Jede Seite ist individuell gestaltet. Und das Ganze bestückt mit zahlreichen
Bildern, mit Schwarzweissfotografien und reproduzierten Kunstwerken. -
Zweifellos stellt ein solcher Monolith im postmodernen Fastfood-Literaturbetrieb
ein verlegerisches Abenteuer dar. So muss man auch dem Verlag Stroemfeld/Roter
Stern zu seinem Wagnis gratulieren. Denn vor einem liegt ein "Denkmal
für das Buch", wie Imhasly schreibt, eine Zaubertruhe, diese schwarze
Buchschatulle, eine Schatzkiste für die Freunde des Lesens und Schauens.
Lesen soll man das aber nicht von A-Z, soll es nicht lernen, sondern schätzen, lieben, brauchen wie eine Wünschelmühle aus Blättern und Bildern, die, wo immer man sie aufschlägt, die Entrückung und Versenkung gewährt, die ein lesender Mensch sich vom Buch erhofft. Denn da ist keine Handlung, deren Faden man verlieren könnte, aber lauter einzelne, in sich geschlossene Teile, die sich zu einem Ganzen fügen.
An dem Gesamtkunstwerk gearbeitet hat nicht nur der Autor als Spiritus rector - 12 Jahre übte er sich dafür im "Tantra der rechten Hand" -, sondern auch eine kleine Schar von Künstlerfreunden, neben dem bereits erwähnten Formica auch Bruno Baeriswyl, Gottfried Tritten und der 1990 verstorbene Albert Chavas sowie die Fotografen Thomas Andenmatten und Oswald Ruppen.
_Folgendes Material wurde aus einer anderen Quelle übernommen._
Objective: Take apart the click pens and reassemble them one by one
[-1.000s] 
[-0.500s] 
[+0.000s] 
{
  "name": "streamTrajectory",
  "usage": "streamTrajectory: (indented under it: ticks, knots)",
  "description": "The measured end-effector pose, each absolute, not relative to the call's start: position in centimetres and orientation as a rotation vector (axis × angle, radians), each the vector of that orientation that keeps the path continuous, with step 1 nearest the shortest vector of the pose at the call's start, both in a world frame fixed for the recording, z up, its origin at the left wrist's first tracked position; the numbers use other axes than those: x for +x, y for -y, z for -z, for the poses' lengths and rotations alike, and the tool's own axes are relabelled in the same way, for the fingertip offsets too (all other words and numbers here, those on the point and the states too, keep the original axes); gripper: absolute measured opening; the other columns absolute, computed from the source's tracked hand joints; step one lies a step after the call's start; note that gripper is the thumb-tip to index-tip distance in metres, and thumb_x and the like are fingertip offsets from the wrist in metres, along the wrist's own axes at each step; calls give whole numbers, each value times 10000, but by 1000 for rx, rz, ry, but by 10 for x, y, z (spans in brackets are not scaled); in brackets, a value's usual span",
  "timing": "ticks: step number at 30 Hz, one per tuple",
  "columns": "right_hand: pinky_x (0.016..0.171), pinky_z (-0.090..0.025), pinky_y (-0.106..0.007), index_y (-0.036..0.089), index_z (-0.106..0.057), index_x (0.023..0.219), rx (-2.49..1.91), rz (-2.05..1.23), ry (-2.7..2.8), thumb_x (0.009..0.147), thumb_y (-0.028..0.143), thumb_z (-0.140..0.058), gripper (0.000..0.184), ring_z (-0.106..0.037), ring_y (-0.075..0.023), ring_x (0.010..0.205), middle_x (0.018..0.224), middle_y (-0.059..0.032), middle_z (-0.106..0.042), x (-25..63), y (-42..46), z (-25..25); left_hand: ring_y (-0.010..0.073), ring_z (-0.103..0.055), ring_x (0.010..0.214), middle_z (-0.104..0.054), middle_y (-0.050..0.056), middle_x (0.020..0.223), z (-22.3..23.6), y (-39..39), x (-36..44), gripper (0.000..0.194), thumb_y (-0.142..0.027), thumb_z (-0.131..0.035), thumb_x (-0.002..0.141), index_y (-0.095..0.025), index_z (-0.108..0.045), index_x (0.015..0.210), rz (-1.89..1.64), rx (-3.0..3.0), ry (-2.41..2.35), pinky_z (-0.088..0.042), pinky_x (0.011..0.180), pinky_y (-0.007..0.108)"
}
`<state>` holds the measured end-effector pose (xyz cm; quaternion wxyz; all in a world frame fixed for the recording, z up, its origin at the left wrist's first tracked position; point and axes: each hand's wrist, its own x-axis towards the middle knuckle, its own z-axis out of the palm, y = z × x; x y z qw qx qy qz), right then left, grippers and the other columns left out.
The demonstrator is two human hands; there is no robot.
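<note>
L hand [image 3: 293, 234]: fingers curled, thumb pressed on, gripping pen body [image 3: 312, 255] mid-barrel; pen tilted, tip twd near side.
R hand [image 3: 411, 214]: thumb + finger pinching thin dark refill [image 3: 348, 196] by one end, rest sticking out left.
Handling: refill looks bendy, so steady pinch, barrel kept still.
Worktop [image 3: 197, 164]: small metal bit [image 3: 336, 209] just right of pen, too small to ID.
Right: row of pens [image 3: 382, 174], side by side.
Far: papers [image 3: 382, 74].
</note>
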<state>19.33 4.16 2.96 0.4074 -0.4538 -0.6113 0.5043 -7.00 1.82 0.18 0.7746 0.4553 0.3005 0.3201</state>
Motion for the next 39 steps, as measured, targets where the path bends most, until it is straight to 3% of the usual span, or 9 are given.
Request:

Ein Gesamtkunstwerk ist die Rhone Saga aber auch auf Grund der zahlreichen Genres, die der Text meisterhaft zur Geltung bringt: Gespräche, Gebete, Erinnerungen, Porträts, Hommagen, kulturkritische und ethnographische Reflexionen, eine Harlekinade, Briefe und Lyrisches viel, Lyrisches vor allem: Liebesgedichte, Landschaftspoesie, sinnenbetonte Psalmen und Hymnen, mystische Paradoxa, abgewandelte Tanka- und Haiku-Formen... "Tausende, Tausende, Geister und Schamanen in einem Chor."
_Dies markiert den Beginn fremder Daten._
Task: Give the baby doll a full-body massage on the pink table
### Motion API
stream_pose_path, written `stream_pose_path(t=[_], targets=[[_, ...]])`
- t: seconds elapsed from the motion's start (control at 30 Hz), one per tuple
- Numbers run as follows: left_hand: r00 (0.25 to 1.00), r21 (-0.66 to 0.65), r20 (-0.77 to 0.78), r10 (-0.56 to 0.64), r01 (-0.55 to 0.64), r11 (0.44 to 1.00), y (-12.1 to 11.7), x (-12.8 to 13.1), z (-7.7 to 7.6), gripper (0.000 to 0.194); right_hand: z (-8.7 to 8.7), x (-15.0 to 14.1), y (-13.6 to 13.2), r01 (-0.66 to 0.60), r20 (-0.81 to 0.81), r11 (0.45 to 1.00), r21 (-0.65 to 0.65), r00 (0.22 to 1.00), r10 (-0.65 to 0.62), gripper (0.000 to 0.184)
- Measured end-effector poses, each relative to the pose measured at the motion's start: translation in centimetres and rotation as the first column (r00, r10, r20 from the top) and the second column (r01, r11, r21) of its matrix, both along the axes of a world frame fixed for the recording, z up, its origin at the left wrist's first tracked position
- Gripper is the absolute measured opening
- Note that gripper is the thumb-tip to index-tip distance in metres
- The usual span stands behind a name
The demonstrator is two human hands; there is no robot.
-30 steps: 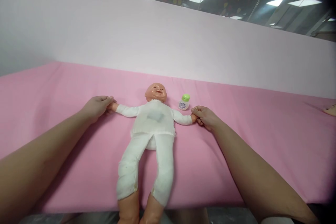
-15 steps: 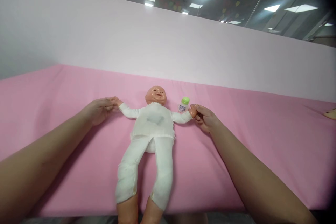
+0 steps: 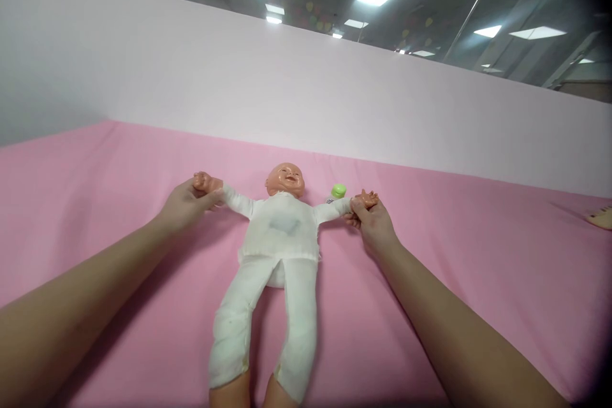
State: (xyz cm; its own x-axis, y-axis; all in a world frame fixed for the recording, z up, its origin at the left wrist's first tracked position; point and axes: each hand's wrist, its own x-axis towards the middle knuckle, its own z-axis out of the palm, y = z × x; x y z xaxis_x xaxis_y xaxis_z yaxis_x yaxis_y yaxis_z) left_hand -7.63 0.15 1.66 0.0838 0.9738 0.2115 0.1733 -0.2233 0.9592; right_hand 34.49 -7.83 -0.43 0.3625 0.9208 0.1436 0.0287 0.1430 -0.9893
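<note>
A baby doll (image 3: 284,229) in a white cloth top and leggings lies face up, its arms stretched out to both sides. On the left, my left hand (image 3: 185,205) is closed round the doll's wrist, thumb on the near side and the doll's hand showing above. At the other side my right hand (image 3: 375,223) grips the doll's other wrist between thumb and fingers, with the doll's small fingers spread above it. Behind that arm stands a small bottle with a green cap (image 3: 338,190); its lower part is hidden by the doll's sleeve.
The doll rests on a pink padded surface (image 3: 478,280). A white wall panel (image 3: 306,95) runs along the back, with glass above it reflecting ceiling lights. At the far right edge is part of a pale object with dark spots (image 3: 600,217).
Both my hands have shifted from the doll's hands to grips at its wrists. The doll's arms are raised a little, and its right-side arm now covers more of the bottle.
</note>
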Motion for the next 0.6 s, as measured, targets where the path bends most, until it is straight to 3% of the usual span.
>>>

Leitmotivisch mäandert die Rhone durch den Text. Sie versinnbildlicht, wie alle Flüsse seit alters, Zeit, Geschichte, Verwandlung, aber auch grenzüberschreitenden Austausch und Dialog. Bekanntlich entspringt die Rhone als Abfluss des Rhonegletschers im oberen Wallis und mündet im Süden von Frankreich ins Mittelmeer. Durch die Vernetzung des Walliser Volksguts mit dem Mediterranen, durch die Aufladung des Schweizerischen durch Latinität zumal gelingt es Imhasly, uraltes hiesiges Brauchtum, dem er sich hellsichtig und liebevoll nähert, "vom helvetico-folkloristischen Blick zu entlasten, um die Universalität dieser Kultur aufzuzeigen." Dabei kann er sich wie die Rhone nicht um Landesgrenzen kümmern, wenn er das Fernste mit dem Nächsten verbindet und die Schleusen öffnet für ein interkulturelles Textgefüge ohnegleichen.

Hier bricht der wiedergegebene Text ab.